● **Your task**:
What is the number of lines in the following data that contain "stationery"? Answer with the number alone.

● **Available data**:

▬▬▬

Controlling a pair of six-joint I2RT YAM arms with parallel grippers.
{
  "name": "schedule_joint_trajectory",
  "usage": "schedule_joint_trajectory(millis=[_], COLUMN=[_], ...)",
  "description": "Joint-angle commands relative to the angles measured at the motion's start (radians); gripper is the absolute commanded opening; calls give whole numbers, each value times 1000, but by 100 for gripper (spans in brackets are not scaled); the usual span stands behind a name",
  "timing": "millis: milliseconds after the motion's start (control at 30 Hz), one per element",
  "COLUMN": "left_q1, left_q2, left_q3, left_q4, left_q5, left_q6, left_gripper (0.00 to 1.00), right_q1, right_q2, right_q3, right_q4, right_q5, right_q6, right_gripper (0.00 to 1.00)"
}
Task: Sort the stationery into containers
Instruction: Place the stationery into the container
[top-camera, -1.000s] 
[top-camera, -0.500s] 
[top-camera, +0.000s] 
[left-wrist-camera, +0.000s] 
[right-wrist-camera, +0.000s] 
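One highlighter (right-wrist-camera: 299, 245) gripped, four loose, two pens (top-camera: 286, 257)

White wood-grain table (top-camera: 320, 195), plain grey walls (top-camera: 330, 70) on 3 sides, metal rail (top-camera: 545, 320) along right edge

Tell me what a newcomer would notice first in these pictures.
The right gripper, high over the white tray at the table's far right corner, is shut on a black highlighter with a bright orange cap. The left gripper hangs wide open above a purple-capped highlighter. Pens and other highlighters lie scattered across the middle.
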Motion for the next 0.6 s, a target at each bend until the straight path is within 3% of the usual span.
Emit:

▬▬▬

● **Written response**:
2